The following four data reports come from CDC's Enhanced State Opioid Overdose Surveillance (ESOOS) program, which was funded from 2016-2019 to provide more timely and comprehensive data on fatal and nonfatal opioid overdoses and risk factors associated with fatal overdoses. Twelve states were initially funded in September 2016, and an additional 20 states and the District of Columbia were funded in September 2017, to share data on nonfatal all drug, all opioid, and/or heroin overdoses with CDC on a quarterly basis. Data from ESOOS have not been updated since April 2019, and data may differ from those in the DOSE system. For example, ESOOS states were able to develop and apply their own overdose case definitions, whereas DOSE required standardized case definitions to be used across all funded recipients. Furthermore, stimulant overdose data are reported in the DOSE system but were not collected as part of the ESOOS program.
Overdoses during the COVID-19 pandemic
The data report below comes from CDC's DOSE system.
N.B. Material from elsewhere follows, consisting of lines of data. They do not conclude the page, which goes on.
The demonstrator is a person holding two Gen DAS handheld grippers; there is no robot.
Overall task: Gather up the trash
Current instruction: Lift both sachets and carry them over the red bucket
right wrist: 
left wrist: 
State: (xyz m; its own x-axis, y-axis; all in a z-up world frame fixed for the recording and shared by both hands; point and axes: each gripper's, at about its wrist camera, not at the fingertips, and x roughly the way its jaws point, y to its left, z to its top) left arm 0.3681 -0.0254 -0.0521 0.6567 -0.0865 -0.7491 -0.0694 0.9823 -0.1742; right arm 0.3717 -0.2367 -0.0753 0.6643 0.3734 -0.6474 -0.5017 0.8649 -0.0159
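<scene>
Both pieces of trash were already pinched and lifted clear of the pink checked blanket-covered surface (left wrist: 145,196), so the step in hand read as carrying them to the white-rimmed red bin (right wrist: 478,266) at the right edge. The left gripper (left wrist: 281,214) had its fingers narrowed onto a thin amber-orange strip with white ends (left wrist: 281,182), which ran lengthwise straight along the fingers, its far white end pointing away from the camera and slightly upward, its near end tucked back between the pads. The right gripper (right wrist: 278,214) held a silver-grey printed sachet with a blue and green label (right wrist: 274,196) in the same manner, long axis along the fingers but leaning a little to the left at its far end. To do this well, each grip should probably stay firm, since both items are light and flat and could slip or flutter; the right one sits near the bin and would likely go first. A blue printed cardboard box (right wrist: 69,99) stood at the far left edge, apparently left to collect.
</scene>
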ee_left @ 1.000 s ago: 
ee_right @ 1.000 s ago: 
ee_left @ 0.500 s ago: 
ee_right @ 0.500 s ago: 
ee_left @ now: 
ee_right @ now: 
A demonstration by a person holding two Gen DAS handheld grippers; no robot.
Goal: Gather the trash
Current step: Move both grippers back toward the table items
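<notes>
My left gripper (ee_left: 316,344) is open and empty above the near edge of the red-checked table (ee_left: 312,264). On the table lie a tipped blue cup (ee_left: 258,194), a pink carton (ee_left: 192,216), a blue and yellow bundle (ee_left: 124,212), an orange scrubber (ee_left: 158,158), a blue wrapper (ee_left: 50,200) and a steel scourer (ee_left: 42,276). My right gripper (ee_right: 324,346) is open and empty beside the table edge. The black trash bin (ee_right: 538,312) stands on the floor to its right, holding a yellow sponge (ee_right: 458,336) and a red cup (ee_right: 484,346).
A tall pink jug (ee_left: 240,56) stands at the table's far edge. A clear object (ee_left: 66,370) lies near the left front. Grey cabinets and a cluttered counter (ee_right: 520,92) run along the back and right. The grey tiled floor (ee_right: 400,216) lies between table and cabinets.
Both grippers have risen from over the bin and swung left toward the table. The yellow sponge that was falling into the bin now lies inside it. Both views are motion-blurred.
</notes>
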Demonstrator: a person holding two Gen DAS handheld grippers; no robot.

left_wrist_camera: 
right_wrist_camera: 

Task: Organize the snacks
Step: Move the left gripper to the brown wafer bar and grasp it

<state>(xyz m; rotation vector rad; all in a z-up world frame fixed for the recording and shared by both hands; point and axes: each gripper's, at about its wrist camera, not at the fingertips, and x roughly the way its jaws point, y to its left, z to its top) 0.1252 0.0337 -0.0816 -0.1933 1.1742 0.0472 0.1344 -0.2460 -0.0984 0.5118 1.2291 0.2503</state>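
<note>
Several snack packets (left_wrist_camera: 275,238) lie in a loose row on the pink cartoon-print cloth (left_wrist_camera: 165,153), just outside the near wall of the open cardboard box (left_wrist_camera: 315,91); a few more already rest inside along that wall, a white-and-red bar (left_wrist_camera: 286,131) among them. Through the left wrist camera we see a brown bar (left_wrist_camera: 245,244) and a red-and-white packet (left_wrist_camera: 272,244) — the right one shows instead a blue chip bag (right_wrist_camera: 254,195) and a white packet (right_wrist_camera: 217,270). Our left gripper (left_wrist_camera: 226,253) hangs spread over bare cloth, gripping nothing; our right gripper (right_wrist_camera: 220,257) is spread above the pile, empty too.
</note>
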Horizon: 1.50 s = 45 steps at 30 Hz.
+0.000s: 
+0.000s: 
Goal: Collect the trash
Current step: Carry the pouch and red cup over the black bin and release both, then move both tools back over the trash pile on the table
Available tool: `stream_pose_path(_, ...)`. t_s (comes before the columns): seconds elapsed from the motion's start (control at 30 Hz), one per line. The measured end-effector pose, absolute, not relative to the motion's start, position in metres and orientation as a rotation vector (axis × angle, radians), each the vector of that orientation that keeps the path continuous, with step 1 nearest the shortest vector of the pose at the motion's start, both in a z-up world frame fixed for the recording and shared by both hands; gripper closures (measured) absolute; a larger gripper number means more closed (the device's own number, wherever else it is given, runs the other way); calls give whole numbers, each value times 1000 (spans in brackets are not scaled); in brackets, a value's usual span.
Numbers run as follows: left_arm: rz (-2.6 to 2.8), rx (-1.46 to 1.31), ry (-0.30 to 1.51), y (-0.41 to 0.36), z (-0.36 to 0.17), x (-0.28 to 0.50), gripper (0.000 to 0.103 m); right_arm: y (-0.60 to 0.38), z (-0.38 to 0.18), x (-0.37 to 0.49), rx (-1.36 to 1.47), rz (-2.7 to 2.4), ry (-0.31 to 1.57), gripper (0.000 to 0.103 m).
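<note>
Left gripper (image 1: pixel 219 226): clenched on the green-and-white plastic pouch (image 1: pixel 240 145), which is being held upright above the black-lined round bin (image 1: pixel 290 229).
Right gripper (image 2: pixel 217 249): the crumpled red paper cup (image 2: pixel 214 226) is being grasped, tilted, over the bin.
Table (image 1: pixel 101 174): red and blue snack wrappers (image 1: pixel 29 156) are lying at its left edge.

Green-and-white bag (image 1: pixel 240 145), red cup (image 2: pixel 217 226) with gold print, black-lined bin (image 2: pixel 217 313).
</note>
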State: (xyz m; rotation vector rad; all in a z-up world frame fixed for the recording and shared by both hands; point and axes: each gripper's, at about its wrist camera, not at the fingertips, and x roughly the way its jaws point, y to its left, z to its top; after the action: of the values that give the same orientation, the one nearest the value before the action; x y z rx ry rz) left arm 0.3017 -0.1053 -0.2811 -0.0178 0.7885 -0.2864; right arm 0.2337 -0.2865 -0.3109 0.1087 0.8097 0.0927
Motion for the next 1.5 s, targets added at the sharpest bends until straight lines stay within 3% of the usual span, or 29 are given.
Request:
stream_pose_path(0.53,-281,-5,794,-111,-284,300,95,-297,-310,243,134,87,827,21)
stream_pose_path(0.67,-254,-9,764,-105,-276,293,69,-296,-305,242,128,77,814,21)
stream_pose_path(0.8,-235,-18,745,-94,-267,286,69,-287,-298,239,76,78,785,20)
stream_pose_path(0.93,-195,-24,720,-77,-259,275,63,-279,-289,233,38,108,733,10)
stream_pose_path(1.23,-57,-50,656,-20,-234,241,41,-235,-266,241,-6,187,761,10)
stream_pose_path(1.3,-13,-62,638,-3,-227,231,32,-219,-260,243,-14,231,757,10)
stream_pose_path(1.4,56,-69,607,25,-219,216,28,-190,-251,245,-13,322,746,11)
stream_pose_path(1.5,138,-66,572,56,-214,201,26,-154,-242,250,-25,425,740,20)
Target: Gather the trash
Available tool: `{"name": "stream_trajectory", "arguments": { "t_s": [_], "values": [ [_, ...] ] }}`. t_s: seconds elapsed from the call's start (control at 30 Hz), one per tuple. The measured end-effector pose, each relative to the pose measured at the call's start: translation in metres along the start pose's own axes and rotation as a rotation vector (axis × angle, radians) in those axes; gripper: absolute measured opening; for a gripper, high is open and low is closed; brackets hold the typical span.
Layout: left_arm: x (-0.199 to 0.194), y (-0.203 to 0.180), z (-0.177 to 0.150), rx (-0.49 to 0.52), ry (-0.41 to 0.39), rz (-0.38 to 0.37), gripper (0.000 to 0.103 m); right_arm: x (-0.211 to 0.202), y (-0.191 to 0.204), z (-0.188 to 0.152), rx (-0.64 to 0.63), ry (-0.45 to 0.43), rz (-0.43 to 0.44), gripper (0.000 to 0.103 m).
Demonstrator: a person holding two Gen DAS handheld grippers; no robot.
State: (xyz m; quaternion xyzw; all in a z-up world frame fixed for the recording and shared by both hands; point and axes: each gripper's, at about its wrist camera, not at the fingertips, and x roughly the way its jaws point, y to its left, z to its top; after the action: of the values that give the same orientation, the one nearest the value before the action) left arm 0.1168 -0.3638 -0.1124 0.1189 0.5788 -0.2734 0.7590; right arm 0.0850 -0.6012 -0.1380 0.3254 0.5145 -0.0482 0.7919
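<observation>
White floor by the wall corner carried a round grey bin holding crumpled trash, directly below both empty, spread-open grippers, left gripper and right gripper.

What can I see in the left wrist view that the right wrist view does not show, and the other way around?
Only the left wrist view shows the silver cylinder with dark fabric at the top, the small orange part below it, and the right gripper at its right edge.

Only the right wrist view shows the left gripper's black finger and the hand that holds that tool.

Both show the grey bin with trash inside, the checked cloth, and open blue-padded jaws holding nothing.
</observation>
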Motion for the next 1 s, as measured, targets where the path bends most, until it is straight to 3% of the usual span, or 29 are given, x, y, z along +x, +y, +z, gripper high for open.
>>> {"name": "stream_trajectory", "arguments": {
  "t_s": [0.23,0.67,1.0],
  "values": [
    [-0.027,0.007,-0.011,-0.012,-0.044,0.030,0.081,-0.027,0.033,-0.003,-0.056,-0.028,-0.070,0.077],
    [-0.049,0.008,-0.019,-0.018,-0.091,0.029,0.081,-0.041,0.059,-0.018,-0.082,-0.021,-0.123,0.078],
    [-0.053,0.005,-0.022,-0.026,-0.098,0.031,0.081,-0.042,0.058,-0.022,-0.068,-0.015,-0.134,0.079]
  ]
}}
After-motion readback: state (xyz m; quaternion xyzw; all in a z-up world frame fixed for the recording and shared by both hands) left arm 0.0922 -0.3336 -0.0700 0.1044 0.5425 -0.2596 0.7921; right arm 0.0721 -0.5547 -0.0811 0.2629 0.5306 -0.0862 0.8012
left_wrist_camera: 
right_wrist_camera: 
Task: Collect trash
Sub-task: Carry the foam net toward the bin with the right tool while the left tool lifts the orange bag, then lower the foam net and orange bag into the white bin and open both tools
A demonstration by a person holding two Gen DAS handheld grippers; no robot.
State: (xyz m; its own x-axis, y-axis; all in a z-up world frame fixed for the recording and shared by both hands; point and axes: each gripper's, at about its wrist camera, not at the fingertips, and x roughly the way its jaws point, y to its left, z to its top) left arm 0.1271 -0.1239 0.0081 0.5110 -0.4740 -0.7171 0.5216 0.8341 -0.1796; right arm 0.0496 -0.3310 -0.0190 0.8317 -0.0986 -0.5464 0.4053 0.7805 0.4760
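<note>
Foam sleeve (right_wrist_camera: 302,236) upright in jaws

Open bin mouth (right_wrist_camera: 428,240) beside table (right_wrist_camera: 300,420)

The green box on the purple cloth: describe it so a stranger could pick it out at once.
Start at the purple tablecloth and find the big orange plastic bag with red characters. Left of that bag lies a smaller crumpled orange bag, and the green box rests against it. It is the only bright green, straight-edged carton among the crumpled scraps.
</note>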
The report displays total ED visits, ED visit counts for suspected overdoses, and overdose rates overall and by 41 states and the District of Columbia, through September 2020. During the first several months of the COVID-19 pandemic, the number of total ED visits across the United States substantially declined; however, nonfatal overdoses did not decline at a similar pace.
There are several important caveats to consider when viewing the figures included in this report. During the COVID-19 pandemic, states onboarded new facilities that began sharing data; also, some facilities stopped sharing data during this period. Thus, the number of facilities included was not constant over this time period. In addition, states collaborated with existing facilities to increase the proportion of ED visits that contained diagnosis codes, which facilitates the identification of overdose-related visits. Caution is warranted in interpreting counts, rates, and comparisons over time due to these data issues.